### Given entries

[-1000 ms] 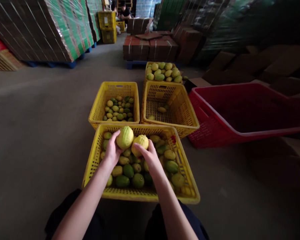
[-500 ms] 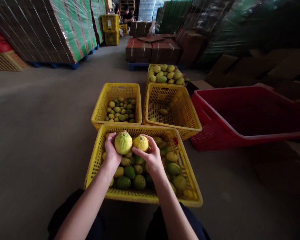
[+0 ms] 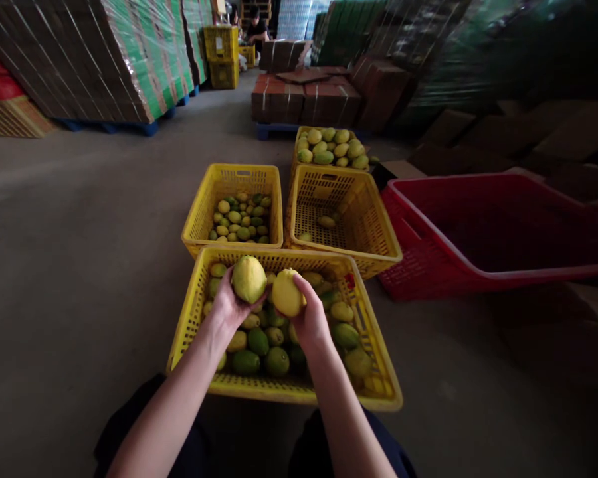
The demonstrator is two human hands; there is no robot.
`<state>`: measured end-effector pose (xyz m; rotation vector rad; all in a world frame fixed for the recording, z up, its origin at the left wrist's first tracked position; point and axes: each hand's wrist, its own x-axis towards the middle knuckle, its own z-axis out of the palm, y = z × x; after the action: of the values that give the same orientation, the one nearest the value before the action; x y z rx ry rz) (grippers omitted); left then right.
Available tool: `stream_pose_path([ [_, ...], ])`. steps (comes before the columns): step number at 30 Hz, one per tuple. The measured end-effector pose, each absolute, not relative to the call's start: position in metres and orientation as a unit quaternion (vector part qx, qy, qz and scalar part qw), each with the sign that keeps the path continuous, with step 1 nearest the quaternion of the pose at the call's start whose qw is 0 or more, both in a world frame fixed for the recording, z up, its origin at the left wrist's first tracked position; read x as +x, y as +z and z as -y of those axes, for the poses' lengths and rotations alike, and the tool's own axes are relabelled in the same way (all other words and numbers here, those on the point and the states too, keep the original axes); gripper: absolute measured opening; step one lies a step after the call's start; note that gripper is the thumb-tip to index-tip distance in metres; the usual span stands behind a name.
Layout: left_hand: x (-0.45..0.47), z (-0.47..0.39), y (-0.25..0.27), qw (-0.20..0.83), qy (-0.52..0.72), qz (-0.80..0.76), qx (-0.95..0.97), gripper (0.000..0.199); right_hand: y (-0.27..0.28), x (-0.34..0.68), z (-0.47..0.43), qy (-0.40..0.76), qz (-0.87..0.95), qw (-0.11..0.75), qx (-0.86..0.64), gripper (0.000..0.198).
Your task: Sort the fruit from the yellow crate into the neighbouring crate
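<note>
My left hand [image 3: 230,300] is wrapped round a yellow-green lemon [image 3: 249,279], its palm beneath the fruit. Close beside it, my right hand [image 3: 311,312] grips a yellower lemon [image 3: 288,292] with the thumb on top. Both lemons are held up over the front yellow crate [image 3: 386,358], a small gap between them. Inside that crate lie many green and yellow lemons, among them a dark green one [image 3: 246,362]. My forearms cover part of the crate and some of its fruit.
Behind stand a left yellow crate [image 3: 194,219] of smaller lemons, a right yellow crate [image 3: 379,232] with a few lemons, and a full crate [image 3: 296,149]. A large red bin [image 3: 403,252] is at right. Strapped cartons [image 3: 279,99] and a seated person [image 3: 256,30] appear farther back.
Both lemons have been turned: their stem ends faced me before, and now more of their sides show. The right-hand lemon has moved slightly right and down. Both hands keep their grip.
</note>
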<state>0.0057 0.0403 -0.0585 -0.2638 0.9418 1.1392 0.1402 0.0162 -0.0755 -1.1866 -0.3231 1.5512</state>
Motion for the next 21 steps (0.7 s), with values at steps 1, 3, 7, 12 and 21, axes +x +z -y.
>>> stream_pose_path([
  [1, 0.005, -0.04, -0.057, 0.733, 0.52, -0.422, -0.119, 0.029, -0.075, 0.142, -0.016, 0.656, 0.12, 0.55, -0.503, 0.037],
  [3, 0.003, -0.039, -0.054, 0.744, 0.518, -0.406, -0.118, 0.028, -0.073, 0.144, -0.017, 0.663, 0.082, 0.558, -0.492, 0.034],
  [7, 0.0, -0.036, -0.049, 0.775, 0.476, -0.399, -0.119, 0.033, -0.075, 0.146, -0.02, 0.683, 0.055, 0.569, -0.454, 0.028],
  [12, 0.002, -0.036, -0.049, 0.777, 0.465, -0.415, -0.086, 0.035, -0.075, 0.144, -0.023, 0.69, 0.03, 0.552, -0.468, 0.02],
  [21, 0.003, -0.04, -0.058, 0.753, 0.493, -0.396, -0.182, 0.033, -0.053, 0.143, -0.018, 0.723, -0.024, 0.497, -0.479, 0.025],
])
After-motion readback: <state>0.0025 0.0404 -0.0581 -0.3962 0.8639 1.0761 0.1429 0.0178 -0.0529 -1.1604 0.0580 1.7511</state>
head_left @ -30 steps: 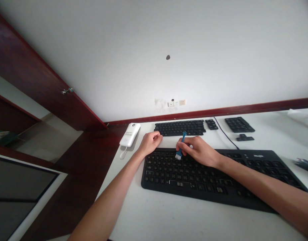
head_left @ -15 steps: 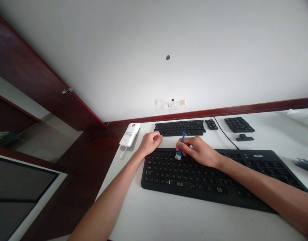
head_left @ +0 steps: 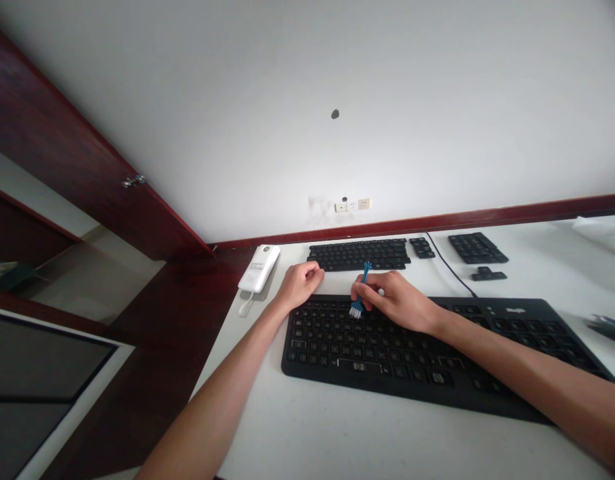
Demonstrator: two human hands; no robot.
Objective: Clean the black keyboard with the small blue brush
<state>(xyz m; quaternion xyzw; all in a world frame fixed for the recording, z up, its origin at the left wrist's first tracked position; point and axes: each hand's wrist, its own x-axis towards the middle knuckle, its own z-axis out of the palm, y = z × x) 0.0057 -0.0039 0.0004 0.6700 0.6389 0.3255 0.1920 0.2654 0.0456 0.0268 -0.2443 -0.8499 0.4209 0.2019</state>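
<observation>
A large black keyboard (head_left: 412, 350) without keycaps lies on the white table (head_left: 337, 433) in front of me. My right hand (head_left: 395, 300) holds a small blue brush (head_left: 360, 293) with white bristles, bristles down on the keyboard's upper rows. My left hand (head_left: 300, 283) is closed in a loose fist and rests at the keyboard's top left corner, holding nothing that I can see.
Rows of removed black keycaps (head_left: 360, 255) lie behind the keyboard, with smaller groups (head_left: 477, 248) to the right. A black cable (head_left: 450, 270) runs between them. A white device (head_left: 259, 268) sits at the table's left edge. Dark objects (head_left: 607, 328) lie far right.
Almost nothing has changed; the brush and my right hand have shifted only slightly on the upper rows of the keyboard.
</observation>
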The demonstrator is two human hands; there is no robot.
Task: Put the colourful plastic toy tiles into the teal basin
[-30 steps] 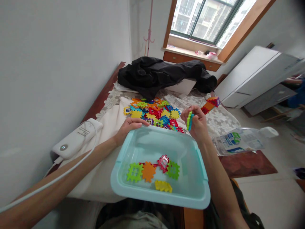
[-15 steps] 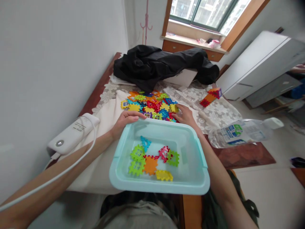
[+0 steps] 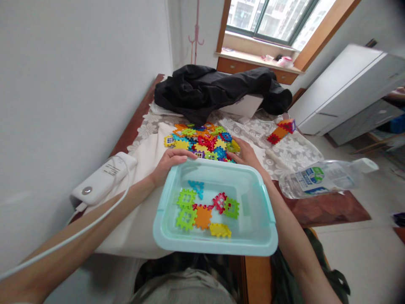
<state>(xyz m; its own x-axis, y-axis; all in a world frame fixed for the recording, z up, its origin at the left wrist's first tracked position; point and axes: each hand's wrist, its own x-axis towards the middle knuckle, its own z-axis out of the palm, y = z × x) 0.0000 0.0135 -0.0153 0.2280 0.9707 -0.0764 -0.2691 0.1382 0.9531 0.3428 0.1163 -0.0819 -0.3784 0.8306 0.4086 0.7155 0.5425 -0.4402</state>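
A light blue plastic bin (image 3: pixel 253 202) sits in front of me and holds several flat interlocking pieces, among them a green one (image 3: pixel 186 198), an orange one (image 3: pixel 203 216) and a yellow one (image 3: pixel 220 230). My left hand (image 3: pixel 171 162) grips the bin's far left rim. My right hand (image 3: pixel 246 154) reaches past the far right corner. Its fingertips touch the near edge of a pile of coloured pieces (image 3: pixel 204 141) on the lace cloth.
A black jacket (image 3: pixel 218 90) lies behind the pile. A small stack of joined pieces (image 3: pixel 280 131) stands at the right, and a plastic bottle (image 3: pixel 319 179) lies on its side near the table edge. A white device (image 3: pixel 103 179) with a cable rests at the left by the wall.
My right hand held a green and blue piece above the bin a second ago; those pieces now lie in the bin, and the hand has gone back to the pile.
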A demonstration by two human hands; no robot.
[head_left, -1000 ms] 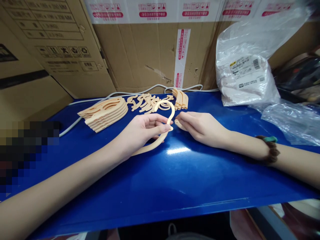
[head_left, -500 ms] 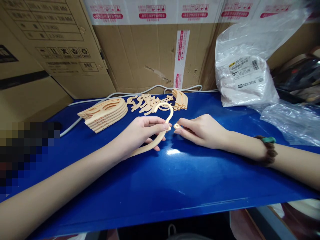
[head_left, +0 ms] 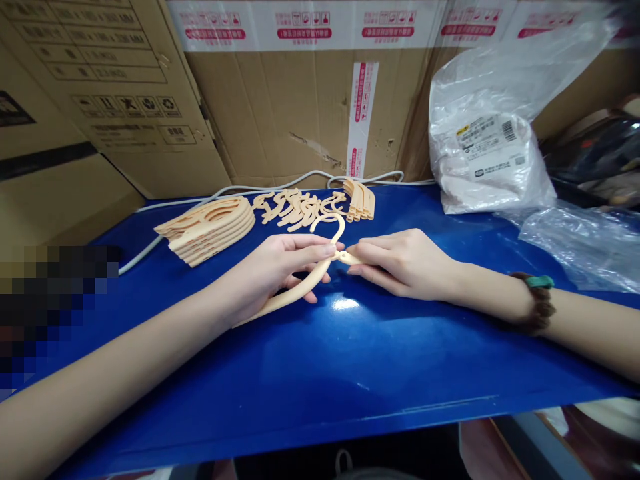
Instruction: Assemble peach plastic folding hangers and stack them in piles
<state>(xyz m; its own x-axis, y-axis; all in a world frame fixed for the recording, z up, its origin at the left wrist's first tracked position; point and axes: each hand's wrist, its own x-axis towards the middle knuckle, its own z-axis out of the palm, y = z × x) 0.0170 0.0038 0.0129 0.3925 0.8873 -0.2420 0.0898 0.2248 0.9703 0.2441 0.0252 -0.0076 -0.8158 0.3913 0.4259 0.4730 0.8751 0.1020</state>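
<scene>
Brown cardboard boxes stand behind a glossy blue tabletop — bright reflection near its middle.

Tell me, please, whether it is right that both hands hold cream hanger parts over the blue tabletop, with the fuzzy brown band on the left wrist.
Not quite: the fuzzy brown band is on the right wrist, as the head view shows. The left hand and the right hand do hold cream hanger parts over the blue tabletop.
</scene>
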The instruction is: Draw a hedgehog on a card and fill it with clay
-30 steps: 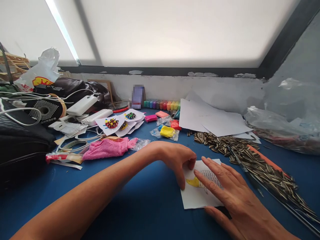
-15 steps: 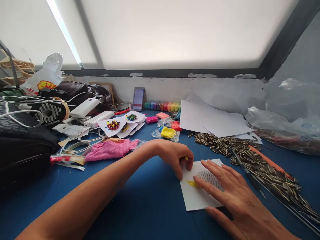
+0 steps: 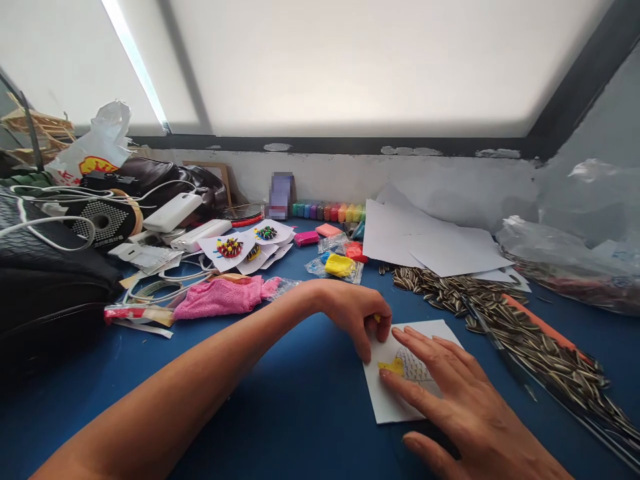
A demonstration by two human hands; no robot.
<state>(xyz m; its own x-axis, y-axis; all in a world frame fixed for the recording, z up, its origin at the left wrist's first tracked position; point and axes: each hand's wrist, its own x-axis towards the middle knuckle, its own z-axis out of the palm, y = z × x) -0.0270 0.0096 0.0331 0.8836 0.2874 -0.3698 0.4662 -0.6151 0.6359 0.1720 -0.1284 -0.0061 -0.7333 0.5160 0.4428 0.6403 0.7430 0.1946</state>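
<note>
At the frame's lower right I see a drawn paper [image 3: 389, 399] on the counter [image 3: 280, 400]. The left hand [image 3: 354, 312] has its grip closed around a yellow bit [image 3: 377, 319]; the right hand [image 3: 463, 400], fingers apart, is over the paper.

White blind [image 3: 360, 60]: lit evenly from behind, bleached nearly to blankness.
Slit at the left [image 3: 135, 63]: burned out by glare.
Blue tabletop [image 3: 280, 393]: dimly lit, darkened further toward the bottom edge.
Black bag [image 3: 50, 267]: sunk in shadow, with detail mostly lost.
Right hand [image 3: 453, 380]: a soft shadow is cast beneath it.
Small sheet [image 3: 393, 405]: brightly rendered, its fine pen marks [image 3: 414, 363] softened.
Upright rectangle [image 3: 281, 195]: masked by coarse pixelation.
Window frame [image 3: 573, 87]: stretched toward the corner by wide-angle distortion.
</note>
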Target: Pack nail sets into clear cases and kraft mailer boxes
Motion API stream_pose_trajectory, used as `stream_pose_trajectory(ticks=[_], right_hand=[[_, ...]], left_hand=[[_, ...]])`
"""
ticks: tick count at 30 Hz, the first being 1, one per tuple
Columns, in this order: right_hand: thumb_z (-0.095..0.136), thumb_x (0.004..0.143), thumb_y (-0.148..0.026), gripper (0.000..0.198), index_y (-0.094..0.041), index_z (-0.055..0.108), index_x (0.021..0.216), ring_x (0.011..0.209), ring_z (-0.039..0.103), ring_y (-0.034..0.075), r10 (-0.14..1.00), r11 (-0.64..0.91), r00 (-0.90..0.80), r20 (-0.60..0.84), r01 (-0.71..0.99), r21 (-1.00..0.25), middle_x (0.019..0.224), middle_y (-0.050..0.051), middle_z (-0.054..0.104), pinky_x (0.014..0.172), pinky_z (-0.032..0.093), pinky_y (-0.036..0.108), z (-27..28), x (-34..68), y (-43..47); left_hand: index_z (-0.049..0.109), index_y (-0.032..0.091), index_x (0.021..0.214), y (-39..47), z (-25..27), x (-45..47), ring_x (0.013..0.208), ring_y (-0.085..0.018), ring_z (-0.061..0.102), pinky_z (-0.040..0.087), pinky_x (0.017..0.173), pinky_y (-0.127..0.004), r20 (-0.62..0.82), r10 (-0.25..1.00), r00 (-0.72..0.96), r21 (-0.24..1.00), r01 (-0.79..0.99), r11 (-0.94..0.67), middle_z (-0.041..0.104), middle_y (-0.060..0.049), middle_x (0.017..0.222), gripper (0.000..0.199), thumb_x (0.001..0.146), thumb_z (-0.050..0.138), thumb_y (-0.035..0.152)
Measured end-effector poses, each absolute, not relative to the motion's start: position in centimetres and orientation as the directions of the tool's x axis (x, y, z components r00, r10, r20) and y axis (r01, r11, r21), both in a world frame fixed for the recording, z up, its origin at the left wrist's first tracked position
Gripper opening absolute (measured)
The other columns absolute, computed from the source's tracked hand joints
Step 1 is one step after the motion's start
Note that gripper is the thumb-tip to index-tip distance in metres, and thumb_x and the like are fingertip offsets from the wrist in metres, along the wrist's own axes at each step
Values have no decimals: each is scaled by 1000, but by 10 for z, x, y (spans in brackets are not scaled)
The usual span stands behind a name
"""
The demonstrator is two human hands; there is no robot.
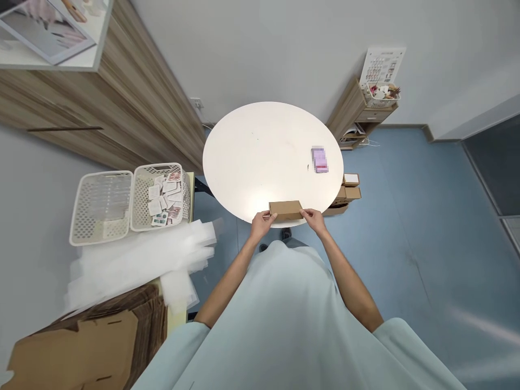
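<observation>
A small brown cardboard box [286, 209] is at the near edge of the round white table [260, 157]. My left hand [262, 224] grips its left end, thumb toward the near corner. At the opposite end my right hand [314, 221] pinches the right corner. The box's top looks closed; its underside is hidden. Farther off on the right of the table lies a purple item [320, 159], blurred by pixelation, with a tiny dark speck beside it.
To the left, white baskets hold clear plastic pieces [111, 189] and small packets [166, 197]. White translucent sleeves [142, 265] and flattened cardboard boxes [81, 352] lie nearer me. More brown boxes [351, 193] are stacked beyond the table's right edge. A small wooden cabinet [361, 114] stands by the wall.
</observation>
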State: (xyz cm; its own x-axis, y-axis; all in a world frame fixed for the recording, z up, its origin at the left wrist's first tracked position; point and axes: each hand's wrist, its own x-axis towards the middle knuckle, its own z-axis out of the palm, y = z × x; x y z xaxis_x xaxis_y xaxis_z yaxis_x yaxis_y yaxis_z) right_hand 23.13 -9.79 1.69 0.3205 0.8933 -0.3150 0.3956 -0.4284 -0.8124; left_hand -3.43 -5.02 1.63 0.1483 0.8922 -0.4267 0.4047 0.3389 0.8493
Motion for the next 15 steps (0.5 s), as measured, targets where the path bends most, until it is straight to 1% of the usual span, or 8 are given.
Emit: stream_pose_trajectory(ticks=[3, 7, 11, 15], right_hand=[[72, 87, -47, 32, -19, 83, 99, 98, 78, 31, 886, -436, 354, -300, 414, -799, 105, 10, 84, 95, 60, 43, 14, 229, -110], [74, 84, -38, 28, -20, 83, 103, 99, 79, 30, 868, -471, 372, -328, 412, -780, 108, 11, 83, 94, 61, 42, 6, 233, -117], [75, 81, -29, 18, -20, 83, 93, 98, 79, 31, 850, -508, 381, -364, 407, -759, 103, 10, 84, 96, 60, 43, -3, 244, -117], [78, 78, -27, 11, -21, 83, 86, 94, 80, 30, 843, -523, 367, -393, 388, -759, 94, 9, 84, 95, 61, 43, -11, 258, -114]], left_hand=[[75, 17, 122, -59, 11, -31, 110, -28, 76, 60, 99, -40, -428, 893, 138, 836, 437, 333, 75, -14, 131, 32, 95, 72, 32], [75, 19, 126, -63, 3, -25, 108, -26, 77, 60, 99, -38, -420, 896, 141, 840, 433, 326, 73, -12, 136, 35, 92, 71, 22], [76, 21, 127, -65, -1, -19, 109, -25, 77, 60, 102, -39, -472, 864, 174, 823, 439, 361, 77, -8, 130, 39, 89, 68, 15], [77, 19, 126, -65, -1, -7, 110, -25, 77, 57, 107, -40, -496, 856, 142, 802, 451, 391, 78, -7, 128, 41, 87, 67, 12]])
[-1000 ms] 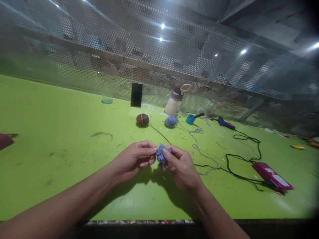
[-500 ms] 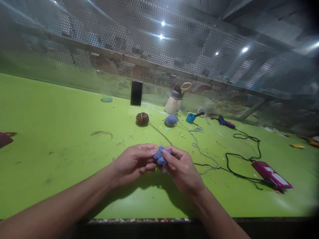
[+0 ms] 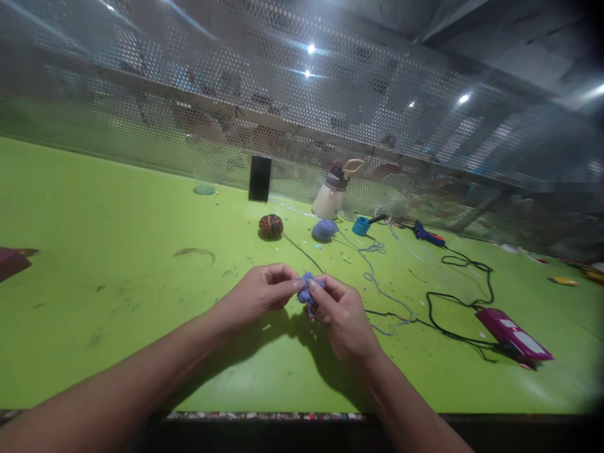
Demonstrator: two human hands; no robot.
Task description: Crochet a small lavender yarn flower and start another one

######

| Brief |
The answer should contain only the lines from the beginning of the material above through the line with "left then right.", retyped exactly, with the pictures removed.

| The answer |
[-1000 ms] 
[-500 ms] 
[+0 ms] 
The demonstrator is two human hands; there is no robot.
`<state>`: measured end-effector pose (xyz m; rotation vector rad; all in a world frame fixed for the recording, z up, its origin at the left wrist's first tracked position; point and axes: each hand's wrist, its own x-axis towards the middle knuckle, its own z-axis out of the palm, y = z × x; after the action: of the values that give the same orientation, the one nearest the value before the action; x y z rx ry rz) (grippers omitted); left then right.

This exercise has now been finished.